The attention being paid to three-star officers in India indicates that maybe there won’t be war after all. It seemed that something was happening. There was a new Vice-Chief of Air Staff. There was a new General Officer Commanding-in-Chief of the Northern Command. There was even a new chief of inter-services coordination in the office of the Chief of Defense Staff.
There was some speculation that these officers had been shunted out. It was even said that the GOC-in-C Northern Command had refused to launch an offensive against Pakistan. But the Indian government has had to scramble and explain that officers retired on reaching the age of superannuation, and had been replaced.
On the face of it, one might think that if you were about to have a war, you might want to keep your senior men in place, but with retirements, you can line up replacements well in time, and if you’ve told the replacements, you just go ahead with your deployments. I mean, people have to move, arrange about school and college admission for their kids and so on. Pakistan has even less reason to keep people from the golf of their well-deserved retirement, because they don’t even know if there’s going to be a war or not. Just imagine putting off someone’s retirement until after the war, and then there’s no war.
Retiring people has a weird effect, it seems, because there’s a retired major general in Bangladesh ALM Fazlur Rehman, who has come up with a weird and wonderful idea, that if India goes to war with Pakistan, then Bangladesh should take over the ‘seven sisters’, the seven Indian states in the North East, in conjunction with China.
That sent the Bangladesh government squawking, loudly saying that those were his personal views. I’m sure the Chinese government would have said the same if their spokesman hadn’t just woken up, saying, “Who? What? When? Where?” while scratching his belly. In this weather, perhaps he would only be in his singlet and shorts. General Fazl is an old Mukti Bahini man, by the way, getting commissioned into it, so his baptism of fire was against the Pakistan Army, and it was the Indian Army which carried out his training.
Yet now he wants to attack India, and annex its North East. It’s worth noting that this Forward Policy doesn’t extend to West Bengal. I wonder where he learned the pre-1971 axiom that ‘the defence of the East lies in the West.’ Not from the Indian Army, I would think. And this is a particularly vigorous application of the precept, for it means using the West as a cover for an attack by the East.
That seems to be pure aggression.
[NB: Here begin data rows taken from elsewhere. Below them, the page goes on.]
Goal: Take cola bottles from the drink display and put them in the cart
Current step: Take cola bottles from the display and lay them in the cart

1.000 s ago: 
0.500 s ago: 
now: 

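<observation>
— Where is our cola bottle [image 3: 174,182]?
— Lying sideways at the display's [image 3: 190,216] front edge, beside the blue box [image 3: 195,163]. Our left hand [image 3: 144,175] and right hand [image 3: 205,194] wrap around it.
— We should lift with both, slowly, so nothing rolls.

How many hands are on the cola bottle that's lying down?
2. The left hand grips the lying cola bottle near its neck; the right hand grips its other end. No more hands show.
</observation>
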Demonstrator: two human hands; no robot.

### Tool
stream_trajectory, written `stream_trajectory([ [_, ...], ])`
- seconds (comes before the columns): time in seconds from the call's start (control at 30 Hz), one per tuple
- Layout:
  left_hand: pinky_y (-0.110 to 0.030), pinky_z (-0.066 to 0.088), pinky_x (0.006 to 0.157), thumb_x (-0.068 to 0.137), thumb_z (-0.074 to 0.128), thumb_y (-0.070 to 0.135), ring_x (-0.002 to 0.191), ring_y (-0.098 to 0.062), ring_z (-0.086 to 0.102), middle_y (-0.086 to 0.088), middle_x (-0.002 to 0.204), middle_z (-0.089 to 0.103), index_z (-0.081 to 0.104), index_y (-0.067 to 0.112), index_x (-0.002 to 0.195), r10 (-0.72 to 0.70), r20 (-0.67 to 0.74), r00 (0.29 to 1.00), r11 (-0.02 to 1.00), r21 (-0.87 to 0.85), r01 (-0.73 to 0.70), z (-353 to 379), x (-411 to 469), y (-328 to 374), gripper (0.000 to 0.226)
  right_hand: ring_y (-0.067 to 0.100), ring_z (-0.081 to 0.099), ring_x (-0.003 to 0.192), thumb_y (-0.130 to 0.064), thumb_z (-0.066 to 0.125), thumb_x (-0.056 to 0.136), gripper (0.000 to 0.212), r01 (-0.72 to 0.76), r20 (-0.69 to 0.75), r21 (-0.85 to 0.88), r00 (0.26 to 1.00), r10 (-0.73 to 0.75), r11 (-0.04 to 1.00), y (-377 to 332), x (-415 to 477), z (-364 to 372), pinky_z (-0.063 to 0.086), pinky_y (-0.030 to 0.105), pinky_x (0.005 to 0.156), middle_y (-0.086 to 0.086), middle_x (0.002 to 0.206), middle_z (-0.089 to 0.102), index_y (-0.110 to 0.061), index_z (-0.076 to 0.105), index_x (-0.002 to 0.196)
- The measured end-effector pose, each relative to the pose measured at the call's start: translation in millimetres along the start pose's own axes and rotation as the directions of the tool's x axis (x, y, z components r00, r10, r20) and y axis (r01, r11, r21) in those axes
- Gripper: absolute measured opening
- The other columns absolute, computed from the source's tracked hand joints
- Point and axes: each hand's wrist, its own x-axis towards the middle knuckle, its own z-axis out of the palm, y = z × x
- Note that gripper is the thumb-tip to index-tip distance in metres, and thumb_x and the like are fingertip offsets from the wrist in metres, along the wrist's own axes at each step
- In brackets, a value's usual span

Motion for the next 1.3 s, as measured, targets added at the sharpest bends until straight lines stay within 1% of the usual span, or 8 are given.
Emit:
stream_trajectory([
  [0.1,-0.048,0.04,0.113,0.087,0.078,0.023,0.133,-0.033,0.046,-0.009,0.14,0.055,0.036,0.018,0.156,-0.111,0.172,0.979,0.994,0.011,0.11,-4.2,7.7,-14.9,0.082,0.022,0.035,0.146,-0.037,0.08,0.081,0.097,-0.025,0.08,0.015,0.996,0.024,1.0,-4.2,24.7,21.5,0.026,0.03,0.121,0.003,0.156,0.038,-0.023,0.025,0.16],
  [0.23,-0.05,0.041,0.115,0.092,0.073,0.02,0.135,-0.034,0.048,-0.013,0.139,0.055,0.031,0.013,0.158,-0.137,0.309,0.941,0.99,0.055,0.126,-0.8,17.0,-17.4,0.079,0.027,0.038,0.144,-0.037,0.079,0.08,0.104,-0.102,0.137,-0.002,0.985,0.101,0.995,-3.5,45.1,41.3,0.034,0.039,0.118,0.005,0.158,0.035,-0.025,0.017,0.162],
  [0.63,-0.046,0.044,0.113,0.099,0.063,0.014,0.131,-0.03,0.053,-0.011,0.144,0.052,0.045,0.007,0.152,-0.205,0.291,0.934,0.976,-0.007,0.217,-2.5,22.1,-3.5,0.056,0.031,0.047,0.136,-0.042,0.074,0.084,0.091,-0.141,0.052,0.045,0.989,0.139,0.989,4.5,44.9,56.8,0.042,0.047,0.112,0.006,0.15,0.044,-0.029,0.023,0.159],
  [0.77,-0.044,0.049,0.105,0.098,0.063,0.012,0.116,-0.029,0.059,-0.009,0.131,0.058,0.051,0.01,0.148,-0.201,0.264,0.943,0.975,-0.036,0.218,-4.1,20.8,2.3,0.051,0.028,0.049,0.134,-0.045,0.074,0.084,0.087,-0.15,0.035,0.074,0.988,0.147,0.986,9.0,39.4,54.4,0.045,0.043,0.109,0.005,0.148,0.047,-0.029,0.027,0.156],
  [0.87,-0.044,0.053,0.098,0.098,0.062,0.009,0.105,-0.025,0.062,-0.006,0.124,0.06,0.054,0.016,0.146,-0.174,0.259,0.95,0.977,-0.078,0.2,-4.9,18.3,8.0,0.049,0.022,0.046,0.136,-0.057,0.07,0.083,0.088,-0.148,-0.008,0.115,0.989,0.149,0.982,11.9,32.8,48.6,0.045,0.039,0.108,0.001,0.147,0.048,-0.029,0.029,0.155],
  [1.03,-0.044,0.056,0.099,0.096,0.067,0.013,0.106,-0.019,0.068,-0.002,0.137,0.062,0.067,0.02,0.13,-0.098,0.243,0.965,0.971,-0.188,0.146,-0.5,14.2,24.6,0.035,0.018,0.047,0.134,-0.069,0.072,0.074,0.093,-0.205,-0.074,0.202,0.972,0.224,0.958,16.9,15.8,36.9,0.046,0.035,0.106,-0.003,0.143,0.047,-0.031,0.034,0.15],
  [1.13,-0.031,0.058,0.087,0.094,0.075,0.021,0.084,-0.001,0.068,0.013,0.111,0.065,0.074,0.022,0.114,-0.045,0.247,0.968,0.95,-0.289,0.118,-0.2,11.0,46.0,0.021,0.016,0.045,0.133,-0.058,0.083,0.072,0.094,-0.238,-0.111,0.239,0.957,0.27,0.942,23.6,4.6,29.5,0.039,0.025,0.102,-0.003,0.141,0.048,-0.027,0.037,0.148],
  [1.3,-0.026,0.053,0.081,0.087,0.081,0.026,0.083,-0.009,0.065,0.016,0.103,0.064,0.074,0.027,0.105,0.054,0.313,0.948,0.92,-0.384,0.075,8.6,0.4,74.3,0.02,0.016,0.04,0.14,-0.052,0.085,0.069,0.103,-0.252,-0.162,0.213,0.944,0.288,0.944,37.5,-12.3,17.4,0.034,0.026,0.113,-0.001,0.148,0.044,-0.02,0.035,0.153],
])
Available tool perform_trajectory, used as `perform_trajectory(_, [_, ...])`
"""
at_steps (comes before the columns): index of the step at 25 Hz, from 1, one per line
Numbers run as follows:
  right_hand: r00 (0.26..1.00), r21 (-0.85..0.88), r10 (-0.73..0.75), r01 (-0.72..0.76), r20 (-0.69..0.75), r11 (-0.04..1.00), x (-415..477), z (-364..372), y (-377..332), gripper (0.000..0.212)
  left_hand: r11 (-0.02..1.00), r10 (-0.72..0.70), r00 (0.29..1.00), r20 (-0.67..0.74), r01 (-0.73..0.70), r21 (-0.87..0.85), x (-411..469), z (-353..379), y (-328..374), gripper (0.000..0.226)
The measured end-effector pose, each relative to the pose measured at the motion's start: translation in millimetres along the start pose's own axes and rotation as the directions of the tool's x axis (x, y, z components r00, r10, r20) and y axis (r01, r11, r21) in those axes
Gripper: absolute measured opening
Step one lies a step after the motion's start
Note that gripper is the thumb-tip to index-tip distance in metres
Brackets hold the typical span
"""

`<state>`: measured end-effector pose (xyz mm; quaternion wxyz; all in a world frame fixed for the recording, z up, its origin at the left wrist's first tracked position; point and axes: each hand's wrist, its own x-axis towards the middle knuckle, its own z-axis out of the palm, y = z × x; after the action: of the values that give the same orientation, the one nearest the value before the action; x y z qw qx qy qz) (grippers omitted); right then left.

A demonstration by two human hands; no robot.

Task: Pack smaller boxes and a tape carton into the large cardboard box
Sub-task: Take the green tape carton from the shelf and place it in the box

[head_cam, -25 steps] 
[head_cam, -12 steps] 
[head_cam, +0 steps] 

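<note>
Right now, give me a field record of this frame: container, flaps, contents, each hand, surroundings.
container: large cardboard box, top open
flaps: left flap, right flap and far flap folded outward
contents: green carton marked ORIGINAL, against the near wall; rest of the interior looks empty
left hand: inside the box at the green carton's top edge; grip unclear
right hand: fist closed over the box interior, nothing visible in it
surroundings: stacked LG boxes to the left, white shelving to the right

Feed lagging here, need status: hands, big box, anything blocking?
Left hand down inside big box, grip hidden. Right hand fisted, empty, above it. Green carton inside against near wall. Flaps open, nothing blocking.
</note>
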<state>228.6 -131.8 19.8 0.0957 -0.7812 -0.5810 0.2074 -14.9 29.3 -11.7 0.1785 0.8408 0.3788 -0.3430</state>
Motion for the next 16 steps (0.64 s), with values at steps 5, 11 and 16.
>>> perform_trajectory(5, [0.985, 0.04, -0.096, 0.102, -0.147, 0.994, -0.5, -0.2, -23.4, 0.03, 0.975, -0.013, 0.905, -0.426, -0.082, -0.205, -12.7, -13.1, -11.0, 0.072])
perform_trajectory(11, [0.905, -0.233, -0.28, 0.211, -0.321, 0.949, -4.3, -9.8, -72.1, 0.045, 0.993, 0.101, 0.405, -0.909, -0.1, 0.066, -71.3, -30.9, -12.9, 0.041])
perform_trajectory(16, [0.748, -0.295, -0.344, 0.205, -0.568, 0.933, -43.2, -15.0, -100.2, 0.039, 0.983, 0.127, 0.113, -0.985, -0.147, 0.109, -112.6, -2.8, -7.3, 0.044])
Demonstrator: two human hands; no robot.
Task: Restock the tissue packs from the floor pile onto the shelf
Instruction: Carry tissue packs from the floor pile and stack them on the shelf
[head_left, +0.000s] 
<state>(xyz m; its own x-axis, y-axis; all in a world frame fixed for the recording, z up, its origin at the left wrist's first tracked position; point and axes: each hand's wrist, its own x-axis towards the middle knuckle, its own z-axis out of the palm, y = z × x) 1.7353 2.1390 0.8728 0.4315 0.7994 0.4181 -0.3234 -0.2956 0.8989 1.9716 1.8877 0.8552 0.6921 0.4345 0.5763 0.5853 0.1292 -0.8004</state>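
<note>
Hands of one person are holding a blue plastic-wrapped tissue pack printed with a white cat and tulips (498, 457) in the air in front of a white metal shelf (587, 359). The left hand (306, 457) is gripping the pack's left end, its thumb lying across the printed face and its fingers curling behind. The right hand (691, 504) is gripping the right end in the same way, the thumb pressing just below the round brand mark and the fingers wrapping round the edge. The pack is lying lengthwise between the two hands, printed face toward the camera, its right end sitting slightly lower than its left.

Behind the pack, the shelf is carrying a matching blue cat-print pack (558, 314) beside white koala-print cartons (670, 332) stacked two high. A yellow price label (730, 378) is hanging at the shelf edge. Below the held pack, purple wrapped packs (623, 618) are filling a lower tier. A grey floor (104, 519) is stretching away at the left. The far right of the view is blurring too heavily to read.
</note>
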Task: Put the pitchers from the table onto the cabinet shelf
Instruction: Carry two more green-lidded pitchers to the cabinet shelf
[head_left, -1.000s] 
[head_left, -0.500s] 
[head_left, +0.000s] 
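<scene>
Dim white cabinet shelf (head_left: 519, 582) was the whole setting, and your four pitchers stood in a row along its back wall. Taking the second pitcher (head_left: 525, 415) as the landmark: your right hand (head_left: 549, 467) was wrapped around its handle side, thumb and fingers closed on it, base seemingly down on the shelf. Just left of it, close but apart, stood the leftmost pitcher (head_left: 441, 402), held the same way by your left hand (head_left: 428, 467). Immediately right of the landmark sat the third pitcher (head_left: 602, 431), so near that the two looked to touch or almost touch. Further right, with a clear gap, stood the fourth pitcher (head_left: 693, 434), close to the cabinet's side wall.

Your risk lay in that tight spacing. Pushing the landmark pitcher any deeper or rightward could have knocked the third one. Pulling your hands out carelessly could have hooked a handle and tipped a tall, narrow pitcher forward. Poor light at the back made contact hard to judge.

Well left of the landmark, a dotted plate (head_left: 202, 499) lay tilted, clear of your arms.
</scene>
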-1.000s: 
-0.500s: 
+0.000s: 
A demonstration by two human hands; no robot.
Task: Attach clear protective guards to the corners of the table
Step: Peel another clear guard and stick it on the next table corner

While a lot of Pakistani leaders have said that the Pakistani nation will fight if war is thrust upon us, no Indians have talked about annexing territory. And Pakistanis have expressed no intent to take Indian land.
There have not even been any “Kashmir banega Pakistan” slogans raised, at least not that I’ve heard. Sure, we want Kashmir to be part of Pakistan, but that’s because we want UN Security Council resolutions obeyed, which specify that Kashmiris must exercise their right of self-determination through a plebiscite.
Interestingly, India has also written to the IMF, asking it not to give Pakistan the next tranche of its package. It seems as if India has taken over where the PTI has left off. The PTI, though, was talking about the lack of democracy. It’s interesting to see that Imran is exiting from the news. For that reason, he would probably be against war breaking out. He needs attention focused on him and his plight.
Meanwhile, think about the plight of Zimbabwe. They should stop playing cricket. I mean, getting beaten by an innings is bad enough. But getting beaten by Bangladesh? One can almost hear General Fazal, whose pictures make look a little bit like Yoda in Star Wars, saying, “Today Zimbabwe, tomorrow the Indian North Eat, day after tomorrow the world!”